Walls remain. Stairs still climb. Doors still open into rooms where in principle no one should live, but it does.

The geometry is intact. Only the purpose has been removed.

Damian walks inside this architecture as if inside a sentence
that has forgotten its verb.

Up and down the stairs—
always the stairs—
a choreography imposed by design,
a vertical discipline of concrete and angles.
Each step a repetition.
Each landing a pause without destination.

From above, the city stretches outward,
a grid of intention,
a map of prosperity promised and withdrawn.
Glass towers shimmer in the distance
like a language he was never taught to speak.

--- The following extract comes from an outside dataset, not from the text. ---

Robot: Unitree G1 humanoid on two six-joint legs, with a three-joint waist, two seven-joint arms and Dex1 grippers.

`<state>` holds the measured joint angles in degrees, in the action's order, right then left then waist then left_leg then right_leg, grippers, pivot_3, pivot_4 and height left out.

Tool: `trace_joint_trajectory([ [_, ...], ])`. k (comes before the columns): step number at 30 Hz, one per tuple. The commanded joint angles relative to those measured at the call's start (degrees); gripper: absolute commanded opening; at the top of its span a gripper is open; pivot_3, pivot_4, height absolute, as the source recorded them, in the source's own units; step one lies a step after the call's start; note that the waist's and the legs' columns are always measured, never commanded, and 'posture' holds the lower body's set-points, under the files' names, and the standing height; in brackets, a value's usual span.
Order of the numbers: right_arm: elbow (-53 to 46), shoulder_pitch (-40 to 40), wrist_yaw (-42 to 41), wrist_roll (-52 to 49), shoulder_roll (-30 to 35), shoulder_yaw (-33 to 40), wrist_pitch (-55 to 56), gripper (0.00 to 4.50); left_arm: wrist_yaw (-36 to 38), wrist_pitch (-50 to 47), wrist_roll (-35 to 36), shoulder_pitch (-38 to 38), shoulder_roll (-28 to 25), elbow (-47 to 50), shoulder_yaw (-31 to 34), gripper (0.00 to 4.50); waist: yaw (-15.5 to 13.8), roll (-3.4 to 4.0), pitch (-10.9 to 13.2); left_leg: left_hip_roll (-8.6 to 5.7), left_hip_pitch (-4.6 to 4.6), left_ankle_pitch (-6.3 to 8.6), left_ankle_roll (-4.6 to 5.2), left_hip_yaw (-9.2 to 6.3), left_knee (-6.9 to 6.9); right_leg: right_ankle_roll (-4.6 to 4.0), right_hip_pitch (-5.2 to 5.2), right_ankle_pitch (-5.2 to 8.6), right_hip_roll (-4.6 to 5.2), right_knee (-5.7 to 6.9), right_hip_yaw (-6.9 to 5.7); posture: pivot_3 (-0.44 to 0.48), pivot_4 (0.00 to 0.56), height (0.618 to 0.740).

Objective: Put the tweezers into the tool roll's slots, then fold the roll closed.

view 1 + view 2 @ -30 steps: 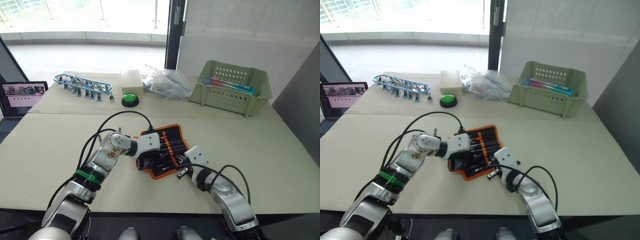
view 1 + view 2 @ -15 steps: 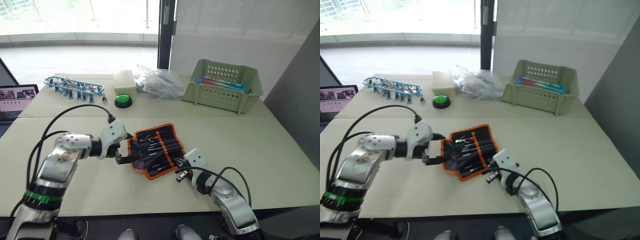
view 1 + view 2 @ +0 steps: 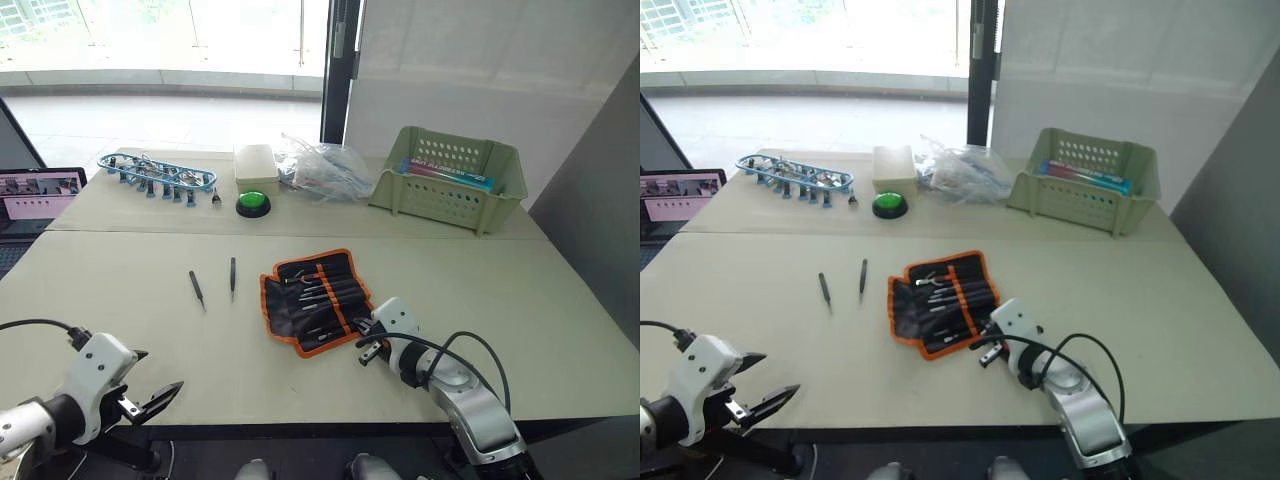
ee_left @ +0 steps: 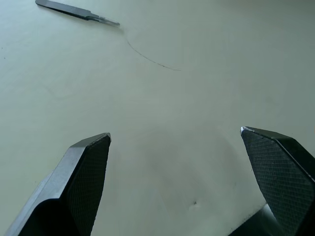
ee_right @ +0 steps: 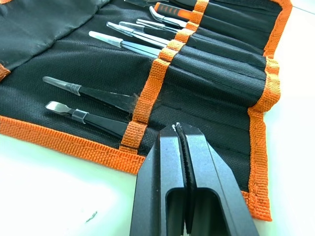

Below, the walls speak instead.

They speak in layers—
names over names,
signatures over erasures,
faces that dissolve into drips and shadows.
A collective murmur of those who passed through,
claiming space in the only way left:
by marking it.

ONE, says the wall behind him.
One what?
One man? One life? One chance?

Or the lie of singularity
in a place designed to divide.

He sits there, between declaration and decay,
a body held briefly in balance
above the sediment of forgotten plans.

This was meant to be something.

A building, perhaps.
A system.
A node in the network of growth.

Instead, it became an interrupted place, and unfinished equation.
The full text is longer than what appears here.